Watching them, I felt my own body slow. The run paused without ending. Breath settled. Attention sharpened. The act of observing became a parallel practice, one that allowed stillness to exist inside motion rather than in opposition to it. The pelicans approached the water without rushing. They waited until the moment was right, and then they moved without hesitation.

This experience reframed how I understand interruption. Within trauma-informed movement, pauses are often misread as failure or loss of discipline. Here, the pause functioned as information. It carried data about safety, timing, and deep listening. The body knew when to stop watching and when to move again.

As visual and body-based data, this moment documents a shift in relationship to movement. Attention becomes a form of care. Stillness becomes part of momentum. The pelicans model a way of being that honours precision over speed and presence over persistence, offering permission to pause without abandoning forward motion.

Photo Credit: Amy Tucker, 2026

Without Witnesses

Alonetude made this possible. In solitude, there is no audience for performance. No fitness tracker is demanding improvement. No institutional gaze measuring productivity. There is only the body, the breath, the sea, the slowly brightening sky.

Without witnesses, the body can tell the truth.

Title: Step into the Tide

Artist Statement

A bare foot meets the shoreline, marking contact, return, and the body’s quiet consent to re-enter the sea. The gesture is small, almost unremarkable, yet it carries weight. Skin touches water without armour or urgency. The body chooses proximity rather than distance.

What this moment holds for me is the ethics of consent in movement. The foot pauses before fully entering, allowing sensation to arrive first. Temperature, texture, resistance. The sea is met slowly, on equal terms. This is a return that requires no immersion. It honours readiness.

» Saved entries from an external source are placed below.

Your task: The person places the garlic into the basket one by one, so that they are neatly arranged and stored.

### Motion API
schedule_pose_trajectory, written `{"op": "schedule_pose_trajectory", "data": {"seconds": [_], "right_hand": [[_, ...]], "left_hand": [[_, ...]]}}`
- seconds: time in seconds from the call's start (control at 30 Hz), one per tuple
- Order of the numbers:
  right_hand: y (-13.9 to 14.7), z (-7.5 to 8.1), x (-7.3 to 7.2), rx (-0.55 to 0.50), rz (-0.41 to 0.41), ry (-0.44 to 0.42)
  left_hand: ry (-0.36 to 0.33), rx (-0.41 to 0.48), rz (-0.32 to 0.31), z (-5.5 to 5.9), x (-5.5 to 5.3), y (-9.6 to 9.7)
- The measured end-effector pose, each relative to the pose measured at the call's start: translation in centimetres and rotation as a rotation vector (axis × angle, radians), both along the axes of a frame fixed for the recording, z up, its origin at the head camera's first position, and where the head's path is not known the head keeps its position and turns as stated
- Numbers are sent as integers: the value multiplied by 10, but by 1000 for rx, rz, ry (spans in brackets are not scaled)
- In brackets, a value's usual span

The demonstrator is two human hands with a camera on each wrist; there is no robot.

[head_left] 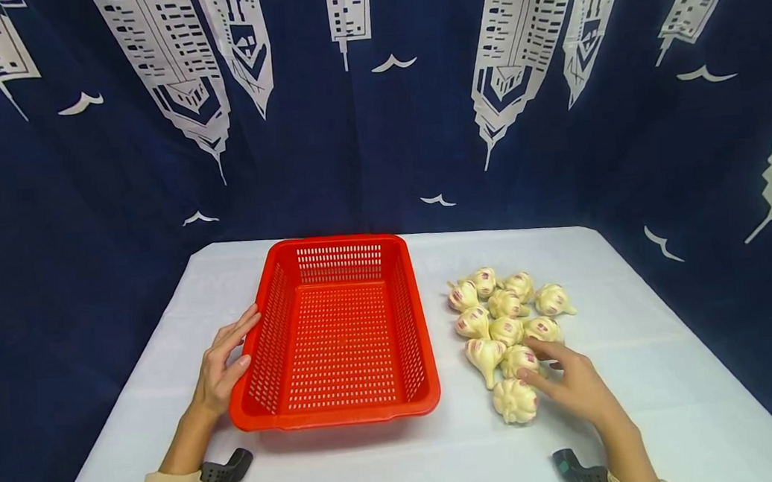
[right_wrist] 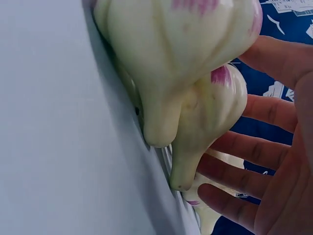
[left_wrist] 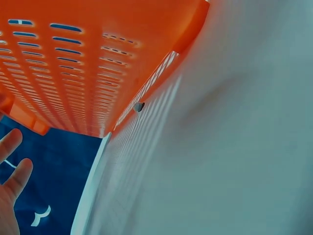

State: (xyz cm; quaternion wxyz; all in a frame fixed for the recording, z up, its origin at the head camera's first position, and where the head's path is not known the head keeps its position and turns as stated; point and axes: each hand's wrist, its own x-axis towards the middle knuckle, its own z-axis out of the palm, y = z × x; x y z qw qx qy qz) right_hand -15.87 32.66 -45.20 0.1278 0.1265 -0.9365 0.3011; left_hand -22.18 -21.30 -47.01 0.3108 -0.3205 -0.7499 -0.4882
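A red plastic basket [head_left: 344, 416] with slotted walls stands left of centre on the white table. My left hand [head_left: 223, 364] rests at its left rim, fingers extended along the outside; in the left wrist view two fingertips [left_wrist: 18, 178] show below the basket's slotted side [left_wrist: 73, 88]. On the right lies a cluster of garlic bulbs [head_left: 505, 303], cream with purple streaks. My right hand [head_left: 573, 381] reaches over the near end, thumb and fingers spread around a garlic bulb [head_left: 519, 360]. In the right wrist view the fingers [right_wrist: 259, 147] lie loosely extended beside a garlic bulb [right_wrist: 215, 107].
The nearest garlic bulb [head_left: 514, 401] lies at the front of the cluster, another garlic bulb [head_left: 553, 299] at its right edge. White cloth covers the table [head_left: 389, 472]. A dark blue curtain [head_left: 366, 145] with white building prints hangs behind and around it.
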Motion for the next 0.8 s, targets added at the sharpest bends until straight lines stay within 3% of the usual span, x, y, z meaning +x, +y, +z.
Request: {"op": "schedule_pose_trajectory", "data": {"seconds": [0.4, 0.8], "right_hand": [[3, 0, 0, -4, -14, -157], [5, 1, -1, -30, -36, -169]], "left_hand": [[-50, -2, 18, -1, 2, 0], [-71, -14, 28, -2, 3, -2]]}}
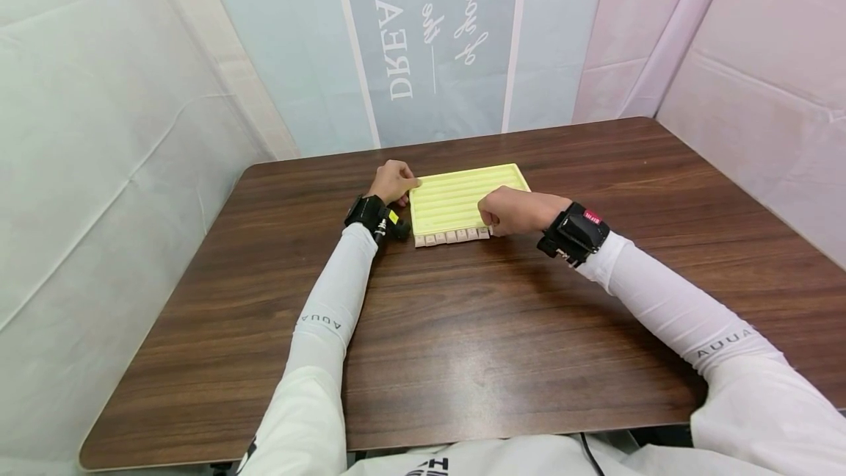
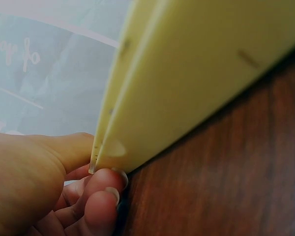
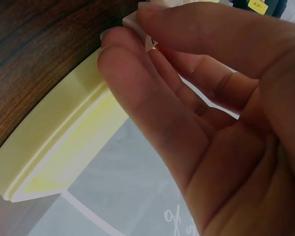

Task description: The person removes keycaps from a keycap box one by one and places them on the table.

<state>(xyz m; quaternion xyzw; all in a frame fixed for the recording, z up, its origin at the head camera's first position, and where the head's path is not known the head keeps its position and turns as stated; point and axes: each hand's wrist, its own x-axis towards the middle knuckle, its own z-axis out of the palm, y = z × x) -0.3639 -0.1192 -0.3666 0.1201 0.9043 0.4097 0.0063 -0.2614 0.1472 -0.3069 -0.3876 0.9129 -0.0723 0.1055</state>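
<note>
A pale yellow ridged tray lies on the table. My left hand grips its far left corner; in the left wrist view the thumb is on the tray's rim and the fingertips curl against its side. Along the tray's near edge runs a row of several whitish keycaps, side by side. At the right end of that row is my right hand. Close up in the right wrist view, its thumb and fingers pinch a whitish keycap with a dark mark, mostly hidden by the fingertips.
The dark brown wooden table spreads around the tray on all sides. Behind it hangs a grey-blue cloth with white lettering, and pale sheets stand at both sides. Each wrist wears a black camera band.
</note>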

The shoreline becomes a threshold where the body negotiates trust. Years of holding tension and bracing against impact have taught my body to hesitate. Here, hesitation is attentiveness. It is listening. The foot lowers when the nervous system agrees. Contact becomes collaboration rather than conquest.

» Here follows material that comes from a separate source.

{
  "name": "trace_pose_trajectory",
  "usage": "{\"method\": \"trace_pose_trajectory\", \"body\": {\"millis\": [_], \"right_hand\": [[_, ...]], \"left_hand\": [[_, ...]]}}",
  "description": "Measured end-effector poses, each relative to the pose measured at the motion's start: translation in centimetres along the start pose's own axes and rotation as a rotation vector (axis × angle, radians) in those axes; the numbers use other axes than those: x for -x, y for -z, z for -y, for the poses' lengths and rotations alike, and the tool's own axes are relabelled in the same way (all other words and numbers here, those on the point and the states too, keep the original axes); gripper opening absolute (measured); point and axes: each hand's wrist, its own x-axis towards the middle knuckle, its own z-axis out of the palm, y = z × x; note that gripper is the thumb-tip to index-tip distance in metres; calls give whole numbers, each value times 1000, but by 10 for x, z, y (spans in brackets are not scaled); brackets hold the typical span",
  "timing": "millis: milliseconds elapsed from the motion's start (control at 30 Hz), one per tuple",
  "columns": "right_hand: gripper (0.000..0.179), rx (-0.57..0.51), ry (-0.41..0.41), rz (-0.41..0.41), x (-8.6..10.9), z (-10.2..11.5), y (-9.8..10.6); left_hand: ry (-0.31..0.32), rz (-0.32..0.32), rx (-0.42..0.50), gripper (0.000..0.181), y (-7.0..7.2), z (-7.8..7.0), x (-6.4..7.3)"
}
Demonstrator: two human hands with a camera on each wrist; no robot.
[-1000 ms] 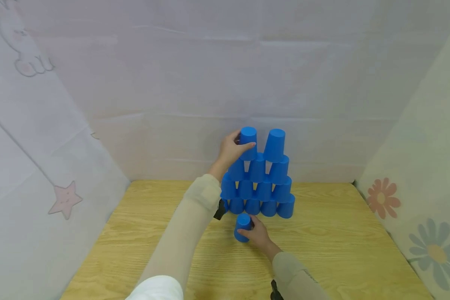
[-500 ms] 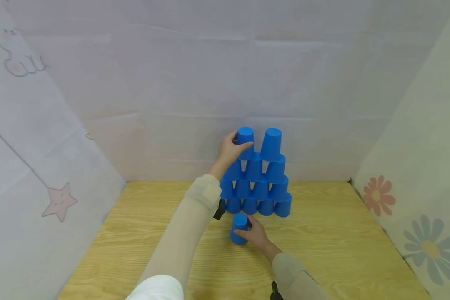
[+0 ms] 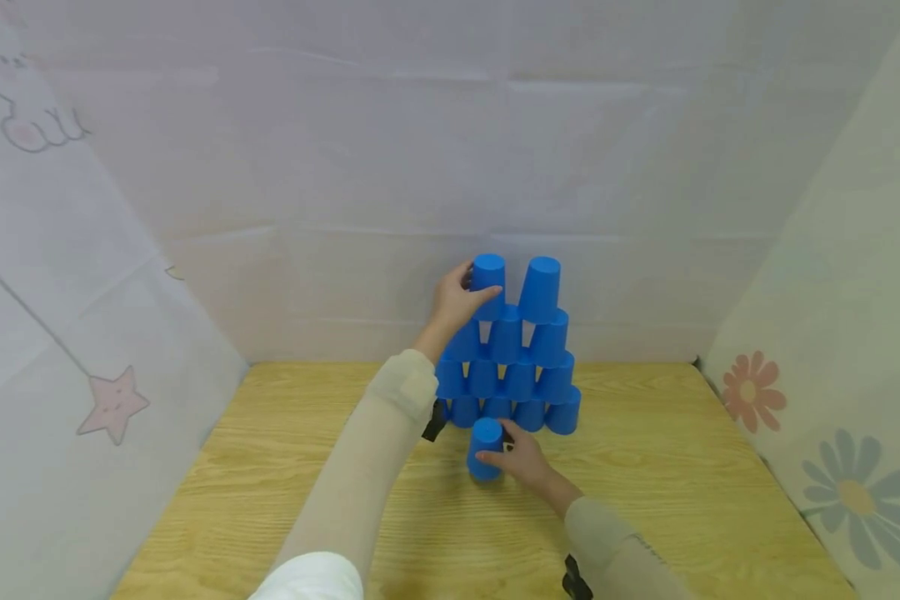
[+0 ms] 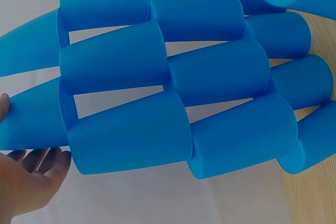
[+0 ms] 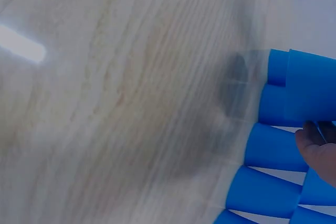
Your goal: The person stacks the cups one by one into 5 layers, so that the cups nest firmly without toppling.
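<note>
A pyramid of blue upside-down cups [image 3: 505,340] stands in tiers at the back of the table. My left hand [image 3: 452,304] holds the left cup of the top tier [image 3: 489,271], thumb in front and fingers behind. That cup [image 4: 34,116] rests on the tier below in the left wrist view, the left hand [image 4: 31,184] around it. The other top cup [image 3: 540,290] stands to its right, apart. In front of the pyramid my right hand [image 3: 528,461] grips a single upside-down cup [image 3: 483,450] from the right; whether its rim touches the table is unclear.
The wooden table [image 3: 645,475] reaches back to a pale cloth wall [image 3: 345,167] close behind the pyramid. Patterned cloth walls flank both sides, with a pink star [image 3: 113,404] at left and flowers [image 3: 753,392] at right. My left forearm crosses beside the pyramid's left side.
My right hand and its cup have moved slightly forward, nearer the pyramid. The left hand stays on the top-left cup. The head view has shifted a little.
</note>
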Motion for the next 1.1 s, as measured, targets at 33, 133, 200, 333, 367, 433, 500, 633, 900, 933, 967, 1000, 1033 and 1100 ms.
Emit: {"method": "trace_pose_trajectory", "body": {"millis": [33,133,200,333,367,433,500,633,900,933,967,1000,1033,1100], "right_hand": [[54,1,13,11,0,3,2],[52,-2,41,43,1,12,9],[51,-9,57,60,2,20,14],[50,-9,66,86,8,47,25],[49,-5,71,96,10,53,27],[49,5,77,115,12,67,32],[50,30,90,130,13,77,36],[50,58,108,154,14,91,44],[58,101,117,157,3,78,57],[58,97,122,155,2,74,59],[58,96,124,154,2,75,61],[57,95,126,150,2,76,63],[57,93,130,145,2,77,64],[55,85,141,141,2,79,67]], "left_hand": [[19,11,14,68,5,-10,6],[61,31,38,66,21,-44,26],[84,38,53,66,33,-67,40],[72,41,77,70,33,-62,40],[65,42,80,71,32,-57,38],[56,43,84,72,28,-46,33],[61,44,77,73,28,-42,32],[69,45,67,73,34,-45,37],[89,52,110,70,55,-65,61],[91,51,110,70,55,-64,61],[96,53,106,70,56,-64,62],[96,54,102,70,57,-63,63],[97,53,103,69,57,-62,64],[110,51,102,68,58,-59,64]]}}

As visual data, this image documents an embodied decision point. Re-entry is framed as relational, shaped by timing, sensation, and choice. The body resists rushing to belong. It waits until belonging feels possible.

Photo Credit: Amy Tucker, 2026

Reflection: What the Body Knows

van der Kolk (2014) writes that the body keeps the score, that our tissues, organs, and nervous systems hold the memory of what we have survived. If this is true, then my body has been keeping meticulous records of nineteen years of precarious labour. The chronic tension. The interrupted sleep. The constant calibration of self-presentation to meet institutional expectations. The grief of contracts that ended, relationships that frayed under unsustainable demands, and dreams deferred and deferred again.

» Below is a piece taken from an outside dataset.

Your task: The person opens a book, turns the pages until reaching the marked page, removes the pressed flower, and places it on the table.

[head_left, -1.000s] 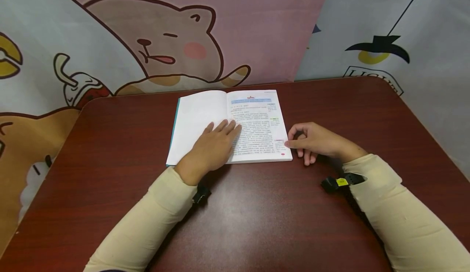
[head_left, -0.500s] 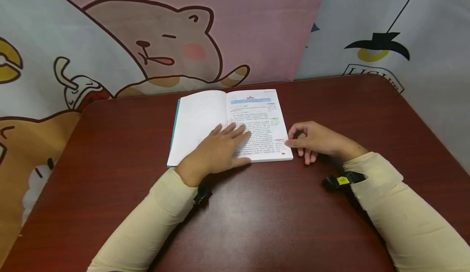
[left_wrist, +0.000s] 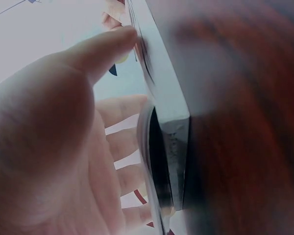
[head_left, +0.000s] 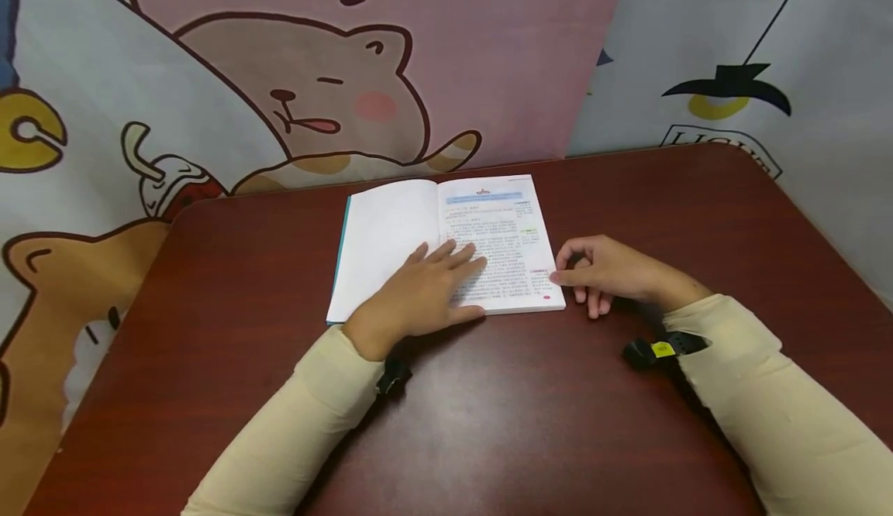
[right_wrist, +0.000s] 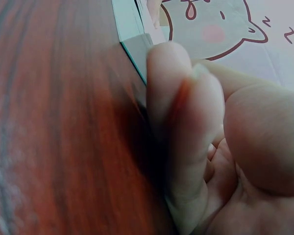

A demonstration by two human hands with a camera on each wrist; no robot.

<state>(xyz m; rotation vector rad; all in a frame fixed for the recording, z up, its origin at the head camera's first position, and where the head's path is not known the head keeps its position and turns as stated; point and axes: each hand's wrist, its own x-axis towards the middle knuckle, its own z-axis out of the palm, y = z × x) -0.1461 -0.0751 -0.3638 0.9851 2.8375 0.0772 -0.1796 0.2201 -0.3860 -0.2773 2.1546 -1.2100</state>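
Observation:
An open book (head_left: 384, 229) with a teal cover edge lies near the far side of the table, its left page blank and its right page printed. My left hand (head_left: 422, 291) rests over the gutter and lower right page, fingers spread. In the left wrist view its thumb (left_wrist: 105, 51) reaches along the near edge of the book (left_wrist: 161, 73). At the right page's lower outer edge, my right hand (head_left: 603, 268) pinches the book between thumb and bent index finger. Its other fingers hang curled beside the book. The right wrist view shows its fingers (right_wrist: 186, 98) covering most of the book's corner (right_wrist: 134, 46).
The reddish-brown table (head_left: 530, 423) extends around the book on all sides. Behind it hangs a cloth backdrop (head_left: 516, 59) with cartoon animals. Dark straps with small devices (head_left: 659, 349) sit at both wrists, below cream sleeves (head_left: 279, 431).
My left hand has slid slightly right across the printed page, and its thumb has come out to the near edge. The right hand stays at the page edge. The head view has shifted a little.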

Yet if the body keeps the score of harm, perhaps it can also keep the score of healing. Perhaps these fifteen minutes by the sea, this small, trembling, imperfect return to movement, registers in my tissues as evidence that safety is possible. That rest can be trusted. That the body, given sufficient care and time and solitude, remembers how to feel alive.

Little by Little

This is what alonetude offers: the space to let the body lead. To stop performing wellness and actually experience it. To run slowly along a shoreline at dawn, asking nothing of the moment except presence, and to feel something inside slowly, tentatively, begin to heal.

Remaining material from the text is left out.